At present, although recognized as vital to immune health there is no official daily amount or intake recommended for zinc, but it is thought that an average adult (not including pregnant or lactating women) should consume around 15-20mg per day.

Obviously you should always consult your doctor before increasing intake of minerals or vitamins, or even making drastic to your diet, to be sure that they concur that any choices you make a are safe and sensible... but assuming you have done this then the types of foods you could try to eat a little more of, that are sources of zinc, include:

Best sources of zinc better than simply taking zinc supplements:

Oysters and shellfish contain zinc but are not to everyone's taste or pocket! If you can eat nuts, some can be a good source of zinc -- such as cashews. Pine nuts, which are not really nuts but seeds, used in making pesto for pasta dishes or sprinkling on salads are good zinc providers. Other popular and easy items to add to dishes include brewer's yeast and wheat germ and wheat bran.
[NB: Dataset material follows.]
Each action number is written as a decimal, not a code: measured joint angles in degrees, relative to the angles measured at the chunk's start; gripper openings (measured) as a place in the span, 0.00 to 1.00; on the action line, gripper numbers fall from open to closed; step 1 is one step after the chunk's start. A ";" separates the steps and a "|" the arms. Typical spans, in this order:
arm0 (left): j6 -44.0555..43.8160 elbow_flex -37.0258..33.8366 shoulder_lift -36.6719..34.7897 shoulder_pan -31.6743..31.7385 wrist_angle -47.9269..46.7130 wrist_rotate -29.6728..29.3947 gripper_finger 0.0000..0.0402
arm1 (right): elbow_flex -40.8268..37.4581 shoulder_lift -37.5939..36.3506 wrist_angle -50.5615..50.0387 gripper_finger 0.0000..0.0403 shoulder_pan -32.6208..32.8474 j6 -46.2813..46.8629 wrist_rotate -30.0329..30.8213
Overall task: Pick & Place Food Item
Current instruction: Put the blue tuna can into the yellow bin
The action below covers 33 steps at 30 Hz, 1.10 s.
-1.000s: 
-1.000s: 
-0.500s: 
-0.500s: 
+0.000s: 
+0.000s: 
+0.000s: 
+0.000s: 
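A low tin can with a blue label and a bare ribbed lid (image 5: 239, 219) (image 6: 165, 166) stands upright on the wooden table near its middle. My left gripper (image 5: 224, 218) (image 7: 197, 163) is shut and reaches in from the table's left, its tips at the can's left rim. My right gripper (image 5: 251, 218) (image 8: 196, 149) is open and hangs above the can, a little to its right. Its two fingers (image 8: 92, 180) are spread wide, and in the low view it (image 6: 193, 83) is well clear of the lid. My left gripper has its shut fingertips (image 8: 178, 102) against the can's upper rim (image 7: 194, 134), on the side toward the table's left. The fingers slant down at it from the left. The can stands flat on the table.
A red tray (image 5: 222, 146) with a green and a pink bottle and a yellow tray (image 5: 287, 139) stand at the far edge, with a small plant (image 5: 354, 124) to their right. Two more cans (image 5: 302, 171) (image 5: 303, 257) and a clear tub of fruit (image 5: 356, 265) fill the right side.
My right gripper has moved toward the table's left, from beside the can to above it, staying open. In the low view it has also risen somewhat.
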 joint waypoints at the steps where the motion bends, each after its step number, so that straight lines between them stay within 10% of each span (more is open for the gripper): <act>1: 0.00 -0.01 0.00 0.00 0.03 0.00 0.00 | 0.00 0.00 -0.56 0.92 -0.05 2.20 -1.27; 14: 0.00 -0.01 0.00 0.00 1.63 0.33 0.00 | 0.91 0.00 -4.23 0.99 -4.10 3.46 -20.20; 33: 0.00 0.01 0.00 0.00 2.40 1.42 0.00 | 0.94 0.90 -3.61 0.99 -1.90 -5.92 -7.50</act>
For comparison purposes, the figures below relate to the amount of mineral zinc in a 100 grams of each food. Evidently you may well consume far less than 100 grams of any one food, but would achieve a good zinc intake through choosing a sensible combination of foods in the dishes you eat in the meals you have each day:

List of Foods High in Zinc:

Sources of ZincMilligrams/100g
Oysters 25+
Shellfish 20
Brewers Yeast 17
Wheat Germ 17
Wheat Bran 16
All Bran Cereals 6.8
Pine Nuts 6.5
Pecan Nuts 6.5
Liver 6.0
Cashew Nuts 5.7
Parmesan Cheese 5.2
Fish 3.0
Eggs 2.0


Zinc works alongside Vitamin C to support a healthy immune system and making sure that natural sources of both nutrients is a good idea for improving your resistance to infections throughout the year and particularly at peak times for colds and flu, such as during the winter period.